* **Requirement**:
Copy the data below exactly, but not the pictures it contains.

* **Input data**:
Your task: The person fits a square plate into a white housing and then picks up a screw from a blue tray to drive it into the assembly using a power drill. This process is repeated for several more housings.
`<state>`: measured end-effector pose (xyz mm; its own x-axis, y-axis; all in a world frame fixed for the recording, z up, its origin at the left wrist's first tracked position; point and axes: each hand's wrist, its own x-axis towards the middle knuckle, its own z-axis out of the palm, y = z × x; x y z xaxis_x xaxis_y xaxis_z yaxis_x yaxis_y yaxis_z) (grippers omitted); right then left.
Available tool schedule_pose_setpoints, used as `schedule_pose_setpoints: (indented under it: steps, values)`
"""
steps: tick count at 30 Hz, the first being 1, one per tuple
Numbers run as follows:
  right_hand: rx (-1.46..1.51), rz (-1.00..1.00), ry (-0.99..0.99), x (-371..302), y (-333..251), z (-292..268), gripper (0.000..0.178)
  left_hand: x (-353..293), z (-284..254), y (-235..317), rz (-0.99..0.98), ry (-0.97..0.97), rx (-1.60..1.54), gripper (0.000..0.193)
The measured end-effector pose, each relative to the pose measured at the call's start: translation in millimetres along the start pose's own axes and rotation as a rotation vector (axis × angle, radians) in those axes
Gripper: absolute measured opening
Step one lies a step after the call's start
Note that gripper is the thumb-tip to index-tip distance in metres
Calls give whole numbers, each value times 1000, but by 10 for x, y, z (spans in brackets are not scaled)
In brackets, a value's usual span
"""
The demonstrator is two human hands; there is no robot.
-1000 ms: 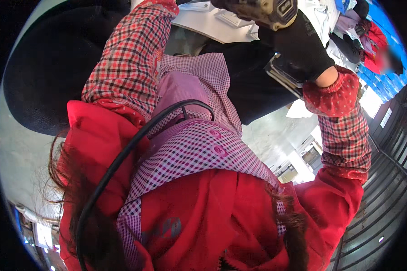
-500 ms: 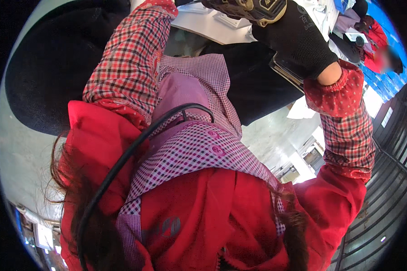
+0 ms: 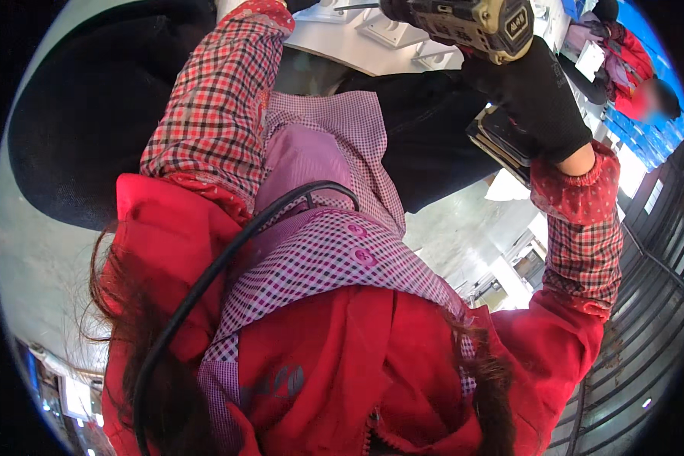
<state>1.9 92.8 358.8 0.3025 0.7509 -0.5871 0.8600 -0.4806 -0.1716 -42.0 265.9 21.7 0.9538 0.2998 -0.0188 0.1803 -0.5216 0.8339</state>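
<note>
In my right hand point(image 3: 536, 95), gloved in black, is a cordless drill point(image 3: 463, 21) with a dark and tan body. My fingers are wrapped round its grip, and its battery base point(image 3: 501, 140) shows below the wrist side of the hand. The drill's front points left over the white table point(image 3: 323, 42). Its tip is slim and reaches toward the white square parts point(image 3: 391, 32) lying there. Of my left hand point(image 3: 301, 4) only a dark gloved bit shows at the top edge; its fingers are out of the picture.
Another person in red point(image 3: 634, 61) works at the upper right, holding a white piece point(image 3: 590, 61), beside blue stacked material point(image 3: 638, 140). A black cable point(image 3: 205, 281) runs across my front. Dark ribbed flooring point(image 3: 623, 372) lies at the right.
My right hand and the drill have shifted right and somewhat nearer to me. More of the drill's battery base shows. The left arm has hardly moved.
</note>
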Motion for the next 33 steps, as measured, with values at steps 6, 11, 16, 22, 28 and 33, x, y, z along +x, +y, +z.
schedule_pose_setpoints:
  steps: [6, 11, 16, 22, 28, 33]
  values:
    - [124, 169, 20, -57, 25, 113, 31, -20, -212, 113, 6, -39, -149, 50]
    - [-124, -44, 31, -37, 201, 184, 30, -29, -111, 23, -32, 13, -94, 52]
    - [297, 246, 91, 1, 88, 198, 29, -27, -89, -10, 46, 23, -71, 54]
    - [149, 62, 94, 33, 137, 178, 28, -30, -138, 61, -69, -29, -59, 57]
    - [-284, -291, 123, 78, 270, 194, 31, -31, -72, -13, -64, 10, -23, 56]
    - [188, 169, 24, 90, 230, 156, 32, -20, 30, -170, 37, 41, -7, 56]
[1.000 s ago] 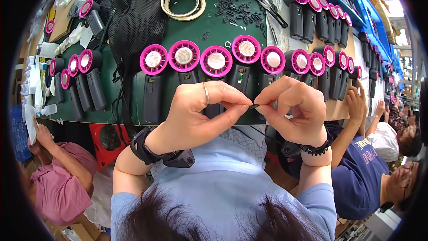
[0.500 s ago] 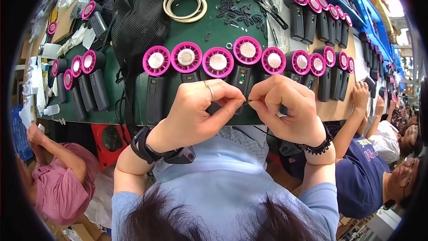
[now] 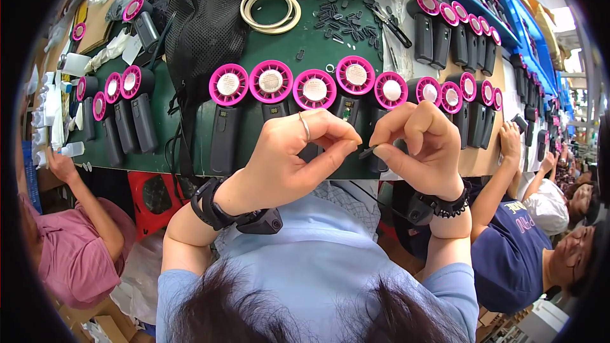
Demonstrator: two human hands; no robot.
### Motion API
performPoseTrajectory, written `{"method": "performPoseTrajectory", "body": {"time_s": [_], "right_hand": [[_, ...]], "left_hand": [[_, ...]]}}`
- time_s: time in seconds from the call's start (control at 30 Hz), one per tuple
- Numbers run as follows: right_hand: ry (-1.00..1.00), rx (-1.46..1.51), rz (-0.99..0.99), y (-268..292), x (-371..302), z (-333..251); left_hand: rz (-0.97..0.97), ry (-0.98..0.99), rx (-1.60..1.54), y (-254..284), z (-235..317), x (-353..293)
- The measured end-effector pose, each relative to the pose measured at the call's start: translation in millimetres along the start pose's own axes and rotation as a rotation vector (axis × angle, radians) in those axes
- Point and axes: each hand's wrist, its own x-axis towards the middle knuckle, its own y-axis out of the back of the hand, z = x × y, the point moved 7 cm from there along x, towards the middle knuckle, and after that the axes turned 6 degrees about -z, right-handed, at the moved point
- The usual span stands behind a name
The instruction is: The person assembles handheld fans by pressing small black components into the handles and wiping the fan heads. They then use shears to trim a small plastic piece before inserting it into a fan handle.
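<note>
My right hand (image 3: pixel 427 146) pinches a small dark plastic piece (image 3: pixel 366 152) between thumb and index finger, just above the near table edge. Beside it, my left hand (image 3: pixel 295 155) also has thumb and index finger pressed together; whatever may be between those fingertips is too small to make out. Beyond my hands stands a row of black handheld fans with pink round grilles, among them a fan (image 3: pixel 314 90) in the middle. One fan (image 3: pixel 355 75) has an opening in its handle that bares a green circuit board (image 3: pixel 347 112). My hands partly cover several handles.
Loose black plastic pieces (image 3: pixel 346 22) lie scattered at the back beside a cream coil (image 3: pixel 270 9) and pliers (image 3: pixel 395 28). A black mesh bag (image 3: pixel 200 32) lies left of the row. More fans (image 3: pixel 130 82) stand at left and right. People sit on both sides.
My hands have drawn slightly apart, and the dark piece in my right fingers shows more. The person on the left has reached forward. The whole view has shifted slightly.
</note>
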Motion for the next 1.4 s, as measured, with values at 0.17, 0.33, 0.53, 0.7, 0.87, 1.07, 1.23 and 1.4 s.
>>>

* **Solution to this problem**:
Your task: The person fits a square plate into a white housing and then picks up a screw from a blue tray to drive it into the assembly using a power drill. This process is repeated for several more housings.
`<state>`: measured end-effector pose (xyz mm; its own x-axis, y-axis; all in a world frame fixed for the recording, z up, its origin at the left wrist's first tracked position; point and axes: each hand's wrist, its own x-axis towards the middle knuckle, its own z-axis out of the palm, y = z × x; x y z xaxis_x xaxis_y xaxis_z yaxis_x yaxis_y yaxis_z) (grippers omitted); right then left.
Available tool schedule_pose_setpoints, used as `schedule_pose_setpoints: (indented under it: steps, values)`
"""
steps: tick count at 30 Hz, the first being 1, one per tuple
Numbers run as follows:
  right_hand: rx (-1.46..1.51), rz (-1.00..1.00), ry (-0.99..0.99), x (-371..302), y (-333..251), z (-292..268), gripper (0.000..0.178)
  left_hand: x (-353..293), z (-284..254), y (-235..317), rz (-0.99..0.98), ry (-0.97..0.97), rx (-1.60..1.54), gripper (0.000..0.193)
The measured end-effector pose, each relative to the pose measured at the call's start: translation in millimetres along the start pose's own axes and rotation as a rotation vector (axis × angle, radians) in those axes
Gripper: absolute measured opening
Step one lies a step after the call's start
Note that gripper is the thumb-tip to index-tip distance in metres
Calls give whole numbers, each value times 1000, but by 10 for x, y, z (spans in brackets are not scaled)
In brackets, a value's usual span
"""
The demonstrator is two human hands; there is no robot.
-1000 ms: 
-500 ms: 
+0 ms: 
<state>1.9 92.8 358.8 0.3025 0.7509 -0.5871 0.8600 -0.4806 -0.1716 -42.0 265.9 21.7 0.9538 0.2998 -0.0188 0.1803 -0.5216 0.8339</state>
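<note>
In my right hand point(image 3: 536, 95), gloved in black, is a cordless drill point(image 3: 463, 21) with a dark and tan body. My fingers are wrapped round its grip, and its battery base point(image 3: 501, 140) shows below the wrist side of the hand. The drill's front points left over the white table point(image 3: 323, 42). Its tip is slim and reaches toward the white square parts point(image 3: 391, 32) lying there. Of my left hand point(image 3: 301, 4) only a dark gloved bit shows at the top edge; its fingers are out of the picture.
Another person in red point(image 3: 634, 61) works at the upper right, holding a white piece point(image 3: 590, 61), beside blue stacked material point(image 3: 638, 140). A black cable point(image 3: 205, 281) runs across my front. Dark ribbed flooring point(image 3: 623, 372) lies at the right.
My right hand and the drill have shifted right and somewhat nearer to me. More of the drill's battery base shows. The left arm has hardly moved.
</note>
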Motion for the next 33 steps, as measured, with values at steps 6, 11, 16, 22, 28 and 33, x, y, z along +x, +y, +z.
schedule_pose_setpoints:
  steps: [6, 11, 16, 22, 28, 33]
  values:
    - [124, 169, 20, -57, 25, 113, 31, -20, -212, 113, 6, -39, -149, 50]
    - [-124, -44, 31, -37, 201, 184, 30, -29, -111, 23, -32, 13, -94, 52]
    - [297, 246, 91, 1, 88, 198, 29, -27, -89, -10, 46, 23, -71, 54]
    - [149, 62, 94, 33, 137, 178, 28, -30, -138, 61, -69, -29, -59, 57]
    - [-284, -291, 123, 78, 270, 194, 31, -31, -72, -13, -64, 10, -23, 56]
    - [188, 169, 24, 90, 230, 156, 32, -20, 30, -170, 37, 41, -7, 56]
[1.000 s ago] 
[0.500 s ago] 
[now] 
Demonstrator: two human hands; no robot.
### Motion API
performPoseTrajectory, written `{"method": "performPoseTrajectory", "body": {"time_s": [_], "right_hand": [[_, ...]], "left_hand": [[_, ...]]}}`
- time_s: time in seconds from the call's start (control at 30 Hz), one per tuple
- Numbers run as follows: right_hand: ry (-1.00..1.00), rx (-1.46..1.51), rz (-0.99..0.99), y (-268..292), x (-371..302), z (-333..251); left_hand: rz (-0.97..0.97), ry (-0.98..0.99), rx (-1.60..1.54), y (-254..284), z (-235..317), x (-353..293)
- The measured end-effector pose, each relative to the pose measured at the call's start: translation in millimetres along the start pose's own axes and rotation as a rotation vector (axis × angle, radians) in those axes
- Point and axes: each hand's wrist, its own x-axis towards the middle knuckle, its own y-axis out of the back of the hand, z = x × y, the point moved 7 cm from there along x, towards the middle knuckle, and after that the axes turned 6 degrees about -z, right-handed, at the moved point
- The usual span stands behind a name
The instruction is: The person assembles handheld fans by pressing small black components into the handles and wiping the fan heads. They then use shears to trim a small plastic piece before inserting it into a fan handle.
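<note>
My right hand (image 3: pixel 427 146) pinches a small dark plastic piece (image 3: pixel 366 152) between thumb and index finger, just above the near table edge. Beside it, my left hand (image 3: pixel 295 155) also has thumb and index finger pressed together; whatever may be between those fingertips is too small to make out. Beyond my hands stands a row of black handheld fans with pink round grilles, among them a fan (image 3: pixel 314 90) in the middle. One fan (image 3: pixel 355 75) has an opening in its handle that bares a green circuit board (image 3: pixel 347 112). My hands partly cover several handles.
Loose black plastic pieces (image 3: pixel 346 22) lie scattered at the back beside a cream coil (image 3: pixel 270 9) and pliers (image 3: pixel 395 28). A black mesh bag (image 3: pixel 200 32) lies left of the row. More fans (image 3: pixel 130 82) stand at left and right. People sit on both sides.
My hands have drawn slightly apart, and the dark piece in my right fingers shows more. The person on the left has reached forward. The whole view has shifted slightly.
</note>
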Motion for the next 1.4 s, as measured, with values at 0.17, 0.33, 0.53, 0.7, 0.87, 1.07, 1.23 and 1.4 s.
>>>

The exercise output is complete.